Harry Vardon was quoted as saying the following about the unique action:
“Arnaud Massy has a curious custom which never fails to put his club on the right track at the start of the downward swing. It has aroused a lot of comment from time to time. I have seen it described as Massy’s “pig-tail,” Massy’s “twiddley-bit” and whatnot, and a great deal of wonderment has been expressed as to why the Frenchman does it and the possible effects of it. What happens is, that, at the top of the swing, Massy makes a strange little flourish, a circling in the air, with the head of his club. Whereas most men, having gone up, promptly start to come down again, Massy waits to perform this “twiddley-bit.” It would be a fine thing for any of us if we possessed the same habit. By giving the club-head that little turn at the top, he pushes it out behind him so that it is almost certain to come down right. It is practically impossible for him to throw his arms forward since they have been urged into the proper track by that flourish which makes the club-head circle away from him. For the average golfer, however, it is sufficient to remember to aim slightly behind at the beginning of the downward swing. There should be no movement at all, except of the arms, until the club is halfway down. It must be first recovered from behind the head while the loosened fingers are coming back on to the shaft. Then, when it is well out to the right, a point or two behind the player, and just beginning to gain impetus, the whole body unwinds, round comes the club, and the stroke is a fine one. A good swing is a certain means of hitting the ball. In order to convince pupils of that fact, I have often closed my eyes tightly and driven without looking at the ball after having taken up the stance and made the address. The proper swing cannot fail.”
Massy played regularly with the best Scottish players, amateur and professional, until he gained the necessary experience to compete at the highest level. He entered his first Open Championship from Biarritz G.C in 1902, and finished tied for tenth place with Andrew Kirkaldy. This was the first time a foreign player had entered the Open. In 1903 he joined the PGA and listed his employment as assistant to Ben Sayers. That year he married North Berwick girl Janet Punton Henderson, known as ‘Jinty’, daughter of Captain Henderson.
In 1904 the News of the World tournament was played at Mid-Surrey Golf Club. Jack White and Andrew Kirkaldy failed to qualify for the finals. Sayers and Massy were drawn together in the first round, and the two men saw no point in both traveling south from North Berwick. They tossed a coin to see who should make the trip and Sayers won the call.
In 1905 Massy entered the Open Championship at St. Andrews from North Berwick, when he finished in 5th place and received £7 10s. The following year he won the inaugural French Open at La Boulie where he was later appointed professional, this was his first of a record four wins in the French Open.
The growth in the popularity of golf in Europe can be attributed to Arnaud Massy, Ben Sayers, Jack White and Davie Grant, who took part in exhibition matches throughout the continent.
In 1907, Arnaud and his wife Jinty entertained a number of North Berwick pros at his club La Boulie, near Versailles about a dozen miles from Paris when they played in the French Open Championship that year.
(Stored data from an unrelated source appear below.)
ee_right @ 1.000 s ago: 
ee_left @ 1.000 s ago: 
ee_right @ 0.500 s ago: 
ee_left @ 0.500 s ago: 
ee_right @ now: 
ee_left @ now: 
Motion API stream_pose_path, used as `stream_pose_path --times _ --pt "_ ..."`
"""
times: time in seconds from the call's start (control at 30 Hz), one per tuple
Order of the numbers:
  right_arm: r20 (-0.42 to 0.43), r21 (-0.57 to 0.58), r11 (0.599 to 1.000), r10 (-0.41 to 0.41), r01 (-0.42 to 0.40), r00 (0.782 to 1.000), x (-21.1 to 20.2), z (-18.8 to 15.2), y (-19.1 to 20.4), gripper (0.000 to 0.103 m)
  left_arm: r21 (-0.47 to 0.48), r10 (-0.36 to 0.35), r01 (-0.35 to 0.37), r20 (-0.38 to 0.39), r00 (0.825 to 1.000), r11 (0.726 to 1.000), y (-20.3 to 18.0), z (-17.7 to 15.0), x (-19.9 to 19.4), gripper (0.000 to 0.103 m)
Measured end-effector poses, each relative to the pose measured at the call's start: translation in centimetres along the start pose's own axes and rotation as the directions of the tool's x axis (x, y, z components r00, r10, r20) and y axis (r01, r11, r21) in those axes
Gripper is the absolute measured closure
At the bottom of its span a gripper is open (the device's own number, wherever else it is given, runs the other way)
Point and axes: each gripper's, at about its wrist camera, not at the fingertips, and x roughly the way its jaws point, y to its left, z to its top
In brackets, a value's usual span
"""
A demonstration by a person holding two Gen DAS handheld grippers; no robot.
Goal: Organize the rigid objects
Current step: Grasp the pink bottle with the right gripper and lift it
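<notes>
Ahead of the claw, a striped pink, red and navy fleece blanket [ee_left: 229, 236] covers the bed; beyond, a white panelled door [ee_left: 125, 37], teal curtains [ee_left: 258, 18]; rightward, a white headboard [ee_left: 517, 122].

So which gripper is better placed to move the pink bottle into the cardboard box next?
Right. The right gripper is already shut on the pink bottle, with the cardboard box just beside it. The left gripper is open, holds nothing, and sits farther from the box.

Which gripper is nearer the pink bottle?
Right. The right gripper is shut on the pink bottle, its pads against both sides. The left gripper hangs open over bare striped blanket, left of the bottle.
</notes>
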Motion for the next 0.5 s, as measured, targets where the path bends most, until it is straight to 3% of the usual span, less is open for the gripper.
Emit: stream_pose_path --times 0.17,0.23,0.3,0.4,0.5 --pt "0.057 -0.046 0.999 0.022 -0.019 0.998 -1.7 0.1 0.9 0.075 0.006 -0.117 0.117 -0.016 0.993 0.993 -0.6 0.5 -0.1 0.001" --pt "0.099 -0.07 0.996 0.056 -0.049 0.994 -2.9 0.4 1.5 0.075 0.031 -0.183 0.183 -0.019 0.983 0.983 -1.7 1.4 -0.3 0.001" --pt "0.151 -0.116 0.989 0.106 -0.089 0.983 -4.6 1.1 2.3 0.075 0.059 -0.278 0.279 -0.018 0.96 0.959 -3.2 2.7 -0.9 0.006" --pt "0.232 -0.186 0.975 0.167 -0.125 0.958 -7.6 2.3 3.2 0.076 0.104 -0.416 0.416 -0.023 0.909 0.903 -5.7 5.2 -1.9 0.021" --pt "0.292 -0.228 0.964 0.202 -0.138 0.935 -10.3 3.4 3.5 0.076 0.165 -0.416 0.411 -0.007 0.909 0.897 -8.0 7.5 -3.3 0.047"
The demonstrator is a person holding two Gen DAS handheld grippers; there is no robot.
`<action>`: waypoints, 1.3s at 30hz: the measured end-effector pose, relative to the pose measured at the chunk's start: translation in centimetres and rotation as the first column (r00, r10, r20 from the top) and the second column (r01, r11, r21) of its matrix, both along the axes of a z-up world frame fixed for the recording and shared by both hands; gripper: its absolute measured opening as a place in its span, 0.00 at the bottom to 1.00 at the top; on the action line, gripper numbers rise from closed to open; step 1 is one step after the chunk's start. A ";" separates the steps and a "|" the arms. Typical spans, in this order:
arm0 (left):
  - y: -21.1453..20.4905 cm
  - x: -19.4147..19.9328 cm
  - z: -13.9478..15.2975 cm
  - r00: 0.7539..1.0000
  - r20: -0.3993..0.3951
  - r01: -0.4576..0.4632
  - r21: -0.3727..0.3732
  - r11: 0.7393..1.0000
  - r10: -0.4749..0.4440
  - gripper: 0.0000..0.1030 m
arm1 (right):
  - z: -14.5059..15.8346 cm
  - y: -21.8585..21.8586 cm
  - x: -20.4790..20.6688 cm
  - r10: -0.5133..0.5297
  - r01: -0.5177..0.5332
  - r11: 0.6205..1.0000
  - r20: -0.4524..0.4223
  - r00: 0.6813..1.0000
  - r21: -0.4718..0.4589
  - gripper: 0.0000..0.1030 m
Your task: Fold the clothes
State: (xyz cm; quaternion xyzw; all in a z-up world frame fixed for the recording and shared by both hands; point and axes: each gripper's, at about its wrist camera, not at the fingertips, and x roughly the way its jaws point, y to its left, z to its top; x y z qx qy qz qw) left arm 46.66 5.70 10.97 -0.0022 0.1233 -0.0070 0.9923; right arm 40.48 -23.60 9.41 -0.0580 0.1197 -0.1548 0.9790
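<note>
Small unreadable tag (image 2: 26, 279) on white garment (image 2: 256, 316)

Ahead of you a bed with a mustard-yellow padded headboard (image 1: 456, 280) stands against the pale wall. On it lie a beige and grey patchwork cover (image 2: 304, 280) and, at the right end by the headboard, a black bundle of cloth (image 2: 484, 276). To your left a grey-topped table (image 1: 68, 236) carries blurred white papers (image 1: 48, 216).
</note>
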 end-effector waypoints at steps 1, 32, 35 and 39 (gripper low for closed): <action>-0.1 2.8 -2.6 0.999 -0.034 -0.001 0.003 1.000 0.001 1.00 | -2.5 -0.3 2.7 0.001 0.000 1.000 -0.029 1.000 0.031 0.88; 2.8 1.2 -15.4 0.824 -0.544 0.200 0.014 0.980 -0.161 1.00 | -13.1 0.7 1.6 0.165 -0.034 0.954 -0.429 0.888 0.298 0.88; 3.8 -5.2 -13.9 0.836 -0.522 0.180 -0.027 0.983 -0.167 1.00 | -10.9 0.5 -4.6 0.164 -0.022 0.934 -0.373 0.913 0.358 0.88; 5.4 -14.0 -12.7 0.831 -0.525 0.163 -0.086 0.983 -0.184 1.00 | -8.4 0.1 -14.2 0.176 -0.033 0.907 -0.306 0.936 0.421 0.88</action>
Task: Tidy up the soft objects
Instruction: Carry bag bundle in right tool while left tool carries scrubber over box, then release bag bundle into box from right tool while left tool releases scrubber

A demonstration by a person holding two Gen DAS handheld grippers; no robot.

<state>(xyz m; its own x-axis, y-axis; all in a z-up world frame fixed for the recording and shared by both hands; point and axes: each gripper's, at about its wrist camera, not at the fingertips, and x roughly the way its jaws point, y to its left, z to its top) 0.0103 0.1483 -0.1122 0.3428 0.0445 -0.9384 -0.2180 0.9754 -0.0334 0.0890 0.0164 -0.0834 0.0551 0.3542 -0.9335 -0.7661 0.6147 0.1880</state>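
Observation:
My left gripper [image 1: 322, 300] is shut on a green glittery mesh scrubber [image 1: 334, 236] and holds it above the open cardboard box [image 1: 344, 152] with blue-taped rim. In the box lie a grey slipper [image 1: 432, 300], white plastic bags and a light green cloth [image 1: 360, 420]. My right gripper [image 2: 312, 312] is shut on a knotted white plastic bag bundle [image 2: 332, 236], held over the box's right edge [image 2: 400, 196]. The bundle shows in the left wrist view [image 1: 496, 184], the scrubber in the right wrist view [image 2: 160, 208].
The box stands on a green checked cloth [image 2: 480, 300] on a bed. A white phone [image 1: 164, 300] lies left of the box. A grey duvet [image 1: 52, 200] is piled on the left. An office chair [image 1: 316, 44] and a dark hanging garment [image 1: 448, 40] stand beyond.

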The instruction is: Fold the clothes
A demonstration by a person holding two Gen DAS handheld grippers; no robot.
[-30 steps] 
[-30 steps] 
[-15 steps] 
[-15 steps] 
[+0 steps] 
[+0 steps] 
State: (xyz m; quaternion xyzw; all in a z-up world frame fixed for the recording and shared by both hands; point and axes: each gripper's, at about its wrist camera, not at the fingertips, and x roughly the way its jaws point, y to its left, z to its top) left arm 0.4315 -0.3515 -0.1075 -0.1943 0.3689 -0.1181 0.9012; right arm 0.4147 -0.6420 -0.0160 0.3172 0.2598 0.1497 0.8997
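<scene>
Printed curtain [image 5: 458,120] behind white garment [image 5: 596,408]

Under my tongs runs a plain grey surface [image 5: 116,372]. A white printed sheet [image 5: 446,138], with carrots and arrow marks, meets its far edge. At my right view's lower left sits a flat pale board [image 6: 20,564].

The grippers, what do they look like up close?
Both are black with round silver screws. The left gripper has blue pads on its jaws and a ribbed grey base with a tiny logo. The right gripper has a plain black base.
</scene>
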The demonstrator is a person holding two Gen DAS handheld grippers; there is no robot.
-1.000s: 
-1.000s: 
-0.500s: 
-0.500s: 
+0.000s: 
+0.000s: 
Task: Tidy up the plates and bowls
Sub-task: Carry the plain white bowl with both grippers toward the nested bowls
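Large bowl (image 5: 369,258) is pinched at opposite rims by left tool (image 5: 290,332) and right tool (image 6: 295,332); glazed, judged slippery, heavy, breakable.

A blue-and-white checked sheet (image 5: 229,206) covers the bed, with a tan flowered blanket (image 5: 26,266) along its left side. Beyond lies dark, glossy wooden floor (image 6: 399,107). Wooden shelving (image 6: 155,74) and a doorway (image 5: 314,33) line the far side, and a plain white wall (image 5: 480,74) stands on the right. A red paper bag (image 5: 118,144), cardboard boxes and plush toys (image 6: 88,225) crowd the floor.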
The group. including Ben Sayers, Jack White, Ben Sayers Jr. and Arthur Grant, traveled from Biarritz. Despite the distraction, Arnaud successfully retained the title with rounds of 77, 72, 74, 75 = 298. The winning of this event meant a good deal to Massy as he had an engagement hanging on the championship which would not have matured had he failed to win. This was with a French millionaire who had taken to golf and wanted two months coaching. Massy went to the Engadine Valley and played chiefly at Samaden. He returned to North Berwick in September where his matches with Mr. A.J. Balfour and Mr J.E. Laidlay and others were always of a private nature.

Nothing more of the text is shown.